Hey Brian,
I'd quite like to go over why this decision was made. Firstly it was made due to being able to support a variety of languages. By separating them out you can pull out the languages you don't want so when you push it up to the server as a zip it's smaller in size.
From our experience of dealing with multi-lingual courses we found that all the content was translated, not bits of it. So by having the separation we're able to clearly see and define the different languages. Also we're able to set a default language which is configurable.
The current structure of the course folder looks like this:
course/
en/
course.json
contentObjects.json
articles.json
blocks.json
components.json
images/
fr/
course.json
contentObjects.json
articles.json
blocks.json
components.json
images/
config.json
The config.json file is a global config file that contains attributes like default language, global question weight. This needs to sit outside of the individual language folder. One thing I think is missing from this structure is the ability to have global assets and maybe the 'images' folder sits inside an 'assets' folder.
One advantage of having it this way is we can customise each course based upon language. So one course might have a different number of blocks compared to another language. This can be seen if you compare the sentence length of a German course and an English course - The German course due to the language having longer sentences when translated might mean you make a few extra blocks to accommodate the sentence length.
We found when dealing with courses that had translations we packaged them up separately so maybe this would be an approach when running $ grunt package. Maybe we can pass in a variable that selects the language and just packages that up.

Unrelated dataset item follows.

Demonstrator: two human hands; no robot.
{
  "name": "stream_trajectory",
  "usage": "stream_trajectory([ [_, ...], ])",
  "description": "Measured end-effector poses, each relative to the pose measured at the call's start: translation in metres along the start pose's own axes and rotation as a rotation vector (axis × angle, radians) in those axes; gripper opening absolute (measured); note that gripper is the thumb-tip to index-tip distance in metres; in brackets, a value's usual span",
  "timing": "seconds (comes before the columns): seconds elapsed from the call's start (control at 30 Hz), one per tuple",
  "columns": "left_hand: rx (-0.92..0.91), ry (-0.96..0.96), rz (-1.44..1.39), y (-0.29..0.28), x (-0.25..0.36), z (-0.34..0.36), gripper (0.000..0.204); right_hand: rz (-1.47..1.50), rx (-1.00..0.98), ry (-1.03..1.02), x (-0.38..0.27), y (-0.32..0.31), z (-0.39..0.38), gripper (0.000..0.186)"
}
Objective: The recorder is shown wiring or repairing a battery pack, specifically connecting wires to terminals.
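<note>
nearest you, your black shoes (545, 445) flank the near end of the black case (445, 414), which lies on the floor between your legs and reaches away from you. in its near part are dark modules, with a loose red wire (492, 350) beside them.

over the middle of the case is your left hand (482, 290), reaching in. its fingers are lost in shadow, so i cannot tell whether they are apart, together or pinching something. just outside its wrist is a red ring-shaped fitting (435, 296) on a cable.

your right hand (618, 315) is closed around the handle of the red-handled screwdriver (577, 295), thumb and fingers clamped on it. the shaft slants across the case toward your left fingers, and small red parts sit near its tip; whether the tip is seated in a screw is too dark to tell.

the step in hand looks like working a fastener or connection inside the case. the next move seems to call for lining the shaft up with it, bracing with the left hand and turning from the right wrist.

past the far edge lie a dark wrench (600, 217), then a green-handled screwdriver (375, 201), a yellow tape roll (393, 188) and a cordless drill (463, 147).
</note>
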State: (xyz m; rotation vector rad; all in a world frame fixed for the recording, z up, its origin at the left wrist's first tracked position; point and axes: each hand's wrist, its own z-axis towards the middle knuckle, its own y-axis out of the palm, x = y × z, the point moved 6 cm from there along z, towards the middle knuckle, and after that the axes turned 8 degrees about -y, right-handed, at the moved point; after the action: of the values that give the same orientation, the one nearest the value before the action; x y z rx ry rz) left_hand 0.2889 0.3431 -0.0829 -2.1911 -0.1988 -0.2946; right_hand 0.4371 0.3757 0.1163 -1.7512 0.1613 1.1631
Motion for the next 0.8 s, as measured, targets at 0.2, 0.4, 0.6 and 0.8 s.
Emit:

I'm guessing here and could be completely wrong but does the get_string() method make a request to the server? If so, the way Adapt has been built to optimise it for mobile devices means we do our loading at the start - so all the course json files are loaded before the user can begin. This brings huge benefits:
1 - Plugins are able to view the whole course and iterate to create plugins that can map user journeys and assesments.
2 - Adapt has a nice user experience because it's not waiting for the server to respond. Pages load extremely quick and we're able to know what the data is before hand without making requests.
3 - By having Adapt as a one page web app we're able to manipulate the data in a way that we can create custom views. To be able to get the full affect of this (mainly because we have nested models/views) we need to load all the data at the beginning.
So as you can see there's huge benefits from doing it this way. I'm up for other suggestions or ways of dealing with this - but I'm also wary that this might not be required for MVP. But that's not to say that we should discuss them. I'd quite like to know more about the get_string() method Moodle uses if you could post up about that Brian?
On another note, was this issue brought up when dealing with a plugin trying to push tracking ids to the blocks.json? If so, maybe that might be the issue we need to look over.